Basic Statistics and Data Wrangling

Table Of Contents

Revision of Basic Statistics
Data Wrangling
Code Exercises

Revision of Basic Statistics

Types of Data

Continuous Data→ Data that can take any value in an intervall (also float, numeric, interval data)
Discrete Data→ Data that can take only integer values (also integer, count)→ is our most used data type
Categorial Data→ Data that can take only predefined values representing a set of categories (also enums, enummerated, nominal data)→ Special case: binary data (also boolean, logical indicator)→ Ordinal Data: Categorial data with explicit ordering (e.g. small, medium, large)
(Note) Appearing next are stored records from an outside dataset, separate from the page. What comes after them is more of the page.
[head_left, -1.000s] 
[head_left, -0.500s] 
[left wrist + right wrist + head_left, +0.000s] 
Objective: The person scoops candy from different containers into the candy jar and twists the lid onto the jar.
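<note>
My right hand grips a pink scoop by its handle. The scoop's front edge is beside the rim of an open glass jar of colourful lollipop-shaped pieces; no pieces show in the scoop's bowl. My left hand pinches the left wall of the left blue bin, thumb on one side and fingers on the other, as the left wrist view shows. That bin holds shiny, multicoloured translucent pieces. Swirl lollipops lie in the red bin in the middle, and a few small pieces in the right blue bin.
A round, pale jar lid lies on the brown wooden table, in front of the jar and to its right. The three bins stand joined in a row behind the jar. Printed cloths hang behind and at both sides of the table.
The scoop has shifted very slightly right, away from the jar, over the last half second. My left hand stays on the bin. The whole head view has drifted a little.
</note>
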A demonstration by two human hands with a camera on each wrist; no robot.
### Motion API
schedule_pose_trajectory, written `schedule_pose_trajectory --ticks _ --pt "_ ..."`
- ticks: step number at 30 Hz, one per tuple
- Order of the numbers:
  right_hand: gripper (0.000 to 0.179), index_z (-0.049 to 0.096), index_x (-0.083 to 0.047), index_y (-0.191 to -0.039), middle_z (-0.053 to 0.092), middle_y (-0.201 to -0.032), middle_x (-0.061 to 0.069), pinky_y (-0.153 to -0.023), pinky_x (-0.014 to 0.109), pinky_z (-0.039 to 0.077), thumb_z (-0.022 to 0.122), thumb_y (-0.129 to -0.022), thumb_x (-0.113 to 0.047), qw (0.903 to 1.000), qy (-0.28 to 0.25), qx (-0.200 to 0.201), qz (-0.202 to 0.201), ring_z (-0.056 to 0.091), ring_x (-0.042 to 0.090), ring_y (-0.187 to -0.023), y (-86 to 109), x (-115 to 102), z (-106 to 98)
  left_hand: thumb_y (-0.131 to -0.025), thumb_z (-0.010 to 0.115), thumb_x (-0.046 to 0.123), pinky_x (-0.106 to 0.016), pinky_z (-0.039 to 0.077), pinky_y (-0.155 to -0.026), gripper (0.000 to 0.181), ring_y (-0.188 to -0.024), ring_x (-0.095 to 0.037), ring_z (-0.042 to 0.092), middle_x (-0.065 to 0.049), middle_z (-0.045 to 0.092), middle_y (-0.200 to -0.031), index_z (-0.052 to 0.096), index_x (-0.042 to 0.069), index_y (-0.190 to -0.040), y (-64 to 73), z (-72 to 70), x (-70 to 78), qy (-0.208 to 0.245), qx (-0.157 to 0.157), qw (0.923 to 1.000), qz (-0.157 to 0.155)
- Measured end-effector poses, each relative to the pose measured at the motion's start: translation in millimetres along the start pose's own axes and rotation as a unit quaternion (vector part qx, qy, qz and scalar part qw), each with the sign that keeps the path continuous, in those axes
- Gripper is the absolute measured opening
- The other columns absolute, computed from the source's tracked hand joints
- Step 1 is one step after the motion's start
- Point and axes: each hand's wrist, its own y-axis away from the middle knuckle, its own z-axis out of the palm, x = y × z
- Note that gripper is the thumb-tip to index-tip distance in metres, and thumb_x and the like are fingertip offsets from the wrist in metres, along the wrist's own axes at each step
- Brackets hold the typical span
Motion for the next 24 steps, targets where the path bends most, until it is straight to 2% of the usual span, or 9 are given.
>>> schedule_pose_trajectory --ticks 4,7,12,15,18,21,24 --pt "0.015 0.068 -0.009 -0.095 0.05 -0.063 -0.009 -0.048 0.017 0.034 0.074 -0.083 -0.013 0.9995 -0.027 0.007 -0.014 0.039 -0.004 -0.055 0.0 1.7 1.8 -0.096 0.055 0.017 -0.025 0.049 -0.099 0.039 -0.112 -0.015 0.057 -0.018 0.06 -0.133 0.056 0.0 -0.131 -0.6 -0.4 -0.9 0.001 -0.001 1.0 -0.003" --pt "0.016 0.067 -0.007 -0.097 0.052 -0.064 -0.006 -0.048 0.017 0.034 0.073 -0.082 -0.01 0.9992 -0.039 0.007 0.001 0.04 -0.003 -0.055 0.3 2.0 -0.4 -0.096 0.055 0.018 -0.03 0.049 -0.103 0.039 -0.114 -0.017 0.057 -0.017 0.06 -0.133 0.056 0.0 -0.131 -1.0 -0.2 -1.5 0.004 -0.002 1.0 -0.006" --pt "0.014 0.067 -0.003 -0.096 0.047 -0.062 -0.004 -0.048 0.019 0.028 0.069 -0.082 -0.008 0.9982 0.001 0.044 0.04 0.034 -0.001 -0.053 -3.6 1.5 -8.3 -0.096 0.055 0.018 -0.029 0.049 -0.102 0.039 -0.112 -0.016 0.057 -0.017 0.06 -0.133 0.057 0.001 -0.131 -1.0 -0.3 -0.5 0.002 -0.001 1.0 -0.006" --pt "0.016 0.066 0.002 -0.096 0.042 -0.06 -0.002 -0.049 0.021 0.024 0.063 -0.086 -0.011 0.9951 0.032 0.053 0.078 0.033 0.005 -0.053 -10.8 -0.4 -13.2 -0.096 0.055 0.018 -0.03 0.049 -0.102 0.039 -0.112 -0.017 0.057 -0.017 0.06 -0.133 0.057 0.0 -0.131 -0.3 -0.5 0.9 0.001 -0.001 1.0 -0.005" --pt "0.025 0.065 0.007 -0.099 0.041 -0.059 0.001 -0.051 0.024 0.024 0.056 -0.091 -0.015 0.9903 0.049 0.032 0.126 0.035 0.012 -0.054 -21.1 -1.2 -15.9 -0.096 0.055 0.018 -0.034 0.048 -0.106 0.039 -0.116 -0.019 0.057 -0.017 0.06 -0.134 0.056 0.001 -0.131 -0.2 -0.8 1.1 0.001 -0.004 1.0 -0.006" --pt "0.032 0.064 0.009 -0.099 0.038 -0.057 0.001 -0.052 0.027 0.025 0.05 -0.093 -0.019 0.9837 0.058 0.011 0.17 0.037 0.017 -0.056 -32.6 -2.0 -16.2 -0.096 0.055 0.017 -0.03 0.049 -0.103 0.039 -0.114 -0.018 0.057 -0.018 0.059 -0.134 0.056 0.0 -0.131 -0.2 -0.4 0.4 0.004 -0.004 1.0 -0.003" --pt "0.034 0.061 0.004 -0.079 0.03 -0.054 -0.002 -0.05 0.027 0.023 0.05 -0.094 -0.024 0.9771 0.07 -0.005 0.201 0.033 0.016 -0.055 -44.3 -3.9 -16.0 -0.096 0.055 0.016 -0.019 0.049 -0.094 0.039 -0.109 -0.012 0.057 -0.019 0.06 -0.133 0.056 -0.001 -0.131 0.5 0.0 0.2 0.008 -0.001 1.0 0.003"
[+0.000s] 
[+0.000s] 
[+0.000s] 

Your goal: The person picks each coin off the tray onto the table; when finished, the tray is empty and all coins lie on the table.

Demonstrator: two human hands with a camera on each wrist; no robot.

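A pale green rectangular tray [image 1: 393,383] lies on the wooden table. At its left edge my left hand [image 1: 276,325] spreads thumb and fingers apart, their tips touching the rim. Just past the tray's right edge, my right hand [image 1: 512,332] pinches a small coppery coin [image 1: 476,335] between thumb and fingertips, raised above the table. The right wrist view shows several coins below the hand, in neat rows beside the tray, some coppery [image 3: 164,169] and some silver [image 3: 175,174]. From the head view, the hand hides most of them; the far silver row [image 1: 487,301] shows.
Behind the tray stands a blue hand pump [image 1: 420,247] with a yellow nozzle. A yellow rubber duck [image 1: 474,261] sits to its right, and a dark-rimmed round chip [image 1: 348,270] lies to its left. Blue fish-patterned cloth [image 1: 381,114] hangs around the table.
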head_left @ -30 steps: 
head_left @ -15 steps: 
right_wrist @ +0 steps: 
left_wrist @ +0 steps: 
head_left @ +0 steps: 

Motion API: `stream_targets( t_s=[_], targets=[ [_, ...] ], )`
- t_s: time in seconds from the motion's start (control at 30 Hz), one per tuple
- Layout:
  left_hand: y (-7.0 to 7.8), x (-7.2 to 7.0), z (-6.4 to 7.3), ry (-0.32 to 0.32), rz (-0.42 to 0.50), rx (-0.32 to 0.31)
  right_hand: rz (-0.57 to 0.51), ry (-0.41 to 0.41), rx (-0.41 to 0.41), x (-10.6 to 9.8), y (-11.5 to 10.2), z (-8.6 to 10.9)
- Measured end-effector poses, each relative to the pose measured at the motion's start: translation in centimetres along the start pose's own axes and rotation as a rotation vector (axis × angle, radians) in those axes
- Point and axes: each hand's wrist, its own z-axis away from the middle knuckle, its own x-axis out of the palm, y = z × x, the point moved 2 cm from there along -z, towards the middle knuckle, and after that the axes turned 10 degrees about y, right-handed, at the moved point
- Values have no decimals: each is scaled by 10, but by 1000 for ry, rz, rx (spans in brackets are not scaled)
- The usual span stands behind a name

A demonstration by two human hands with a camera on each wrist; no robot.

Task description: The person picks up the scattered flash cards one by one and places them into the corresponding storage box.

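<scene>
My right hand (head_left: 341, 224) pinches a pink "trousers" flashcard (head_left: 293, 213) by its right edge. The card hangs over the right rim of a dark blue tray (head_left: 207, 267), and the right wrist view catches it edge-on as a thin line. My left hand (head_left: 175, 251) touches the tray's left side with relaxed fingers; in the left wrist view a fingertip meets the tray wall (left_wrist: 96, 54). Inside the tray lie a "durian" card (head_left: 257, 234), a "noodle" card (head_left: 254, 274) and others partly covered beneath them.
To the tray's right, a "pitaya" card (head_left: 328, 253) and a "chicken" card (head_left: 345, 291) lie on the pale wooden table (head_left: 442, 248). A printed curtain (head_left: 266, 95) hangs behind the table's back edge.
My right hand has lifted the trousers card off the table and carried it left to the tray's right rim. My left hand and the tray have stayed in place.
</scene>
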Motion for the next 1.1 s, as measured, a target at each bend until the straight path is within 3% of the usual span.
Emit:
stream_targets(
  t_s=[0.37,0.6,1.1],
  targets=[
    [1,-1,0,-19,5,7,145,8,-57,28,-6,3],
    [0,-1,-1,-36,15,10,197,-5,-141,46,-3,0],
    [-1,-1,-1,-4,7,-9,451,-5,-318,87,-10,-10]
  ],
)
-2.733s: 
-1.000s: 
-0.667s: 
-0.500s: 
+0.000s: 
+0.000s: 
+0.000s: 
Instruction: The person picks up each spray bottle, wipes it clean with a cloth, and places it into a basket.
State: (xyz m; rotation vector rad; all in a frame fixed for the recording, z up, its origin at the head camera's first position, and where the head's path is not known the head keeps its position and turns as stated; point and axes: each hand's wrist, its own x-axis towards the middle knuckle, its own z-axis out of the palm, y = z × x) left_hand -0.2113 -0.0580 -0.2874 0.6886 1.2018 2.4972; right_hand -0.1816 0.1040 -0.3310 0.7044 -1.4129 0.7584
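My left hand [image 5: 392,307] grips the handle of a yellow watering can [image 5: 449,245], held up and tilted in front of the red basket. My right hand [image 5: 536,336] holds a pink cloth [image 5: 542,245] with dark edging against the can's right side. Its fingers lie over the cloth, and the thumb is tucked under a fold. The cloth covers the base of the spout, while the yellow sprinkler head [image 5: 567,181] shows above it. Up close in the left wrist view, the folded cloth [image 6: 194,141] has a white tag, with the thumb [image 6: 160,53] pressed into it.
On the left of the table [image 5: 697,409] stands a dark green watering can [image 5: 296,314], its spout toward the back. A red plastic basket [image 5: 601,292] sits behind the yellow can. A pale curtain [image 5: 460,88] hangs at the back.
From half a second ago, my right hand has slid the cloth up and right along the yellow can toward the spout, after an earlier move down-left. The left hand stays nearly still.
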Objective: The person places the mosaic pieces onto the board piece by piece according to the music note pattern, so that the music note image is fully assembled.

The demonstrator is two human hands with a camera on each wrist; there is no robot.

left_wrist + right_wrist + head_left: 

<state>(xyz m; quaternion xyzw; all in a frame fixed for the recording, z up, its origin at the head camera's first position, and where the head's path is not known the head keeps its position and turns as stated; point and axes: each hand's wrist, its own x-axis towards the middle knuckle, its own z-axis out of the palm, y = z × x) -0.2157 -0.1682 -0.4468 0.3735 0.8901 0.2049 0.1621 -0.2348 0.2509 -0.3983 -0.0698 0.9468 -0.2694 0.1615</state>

! in our models, we have to deal with the type of data. Continuous Data and discrete data is easier than ordinal data

Simple Statistical Characteristics

mean / average→ trimmed mean: removes potential outliers→ weighted mean: what weight (factor) is given by some prior information, e.g. trust in the source
median (middle element of set)→ much more expensive to calculate (need to sort first)
variance→ measure for variability, how far a set of numbers are spread out from the mean→ it is mandatory for us to look at the variance
Standard Deviation→ is closly coupled with variance→ is the spread of a group of numbers from the mean
Range→ difference between maximum and minimum values
Percentile→ a value such that p percent of the values take on this value or less

→ with the given characteristics, we can create

Box-Plots, visualizing mean and quantile and outlier information
Histograms, visualizing data distribution (bin count)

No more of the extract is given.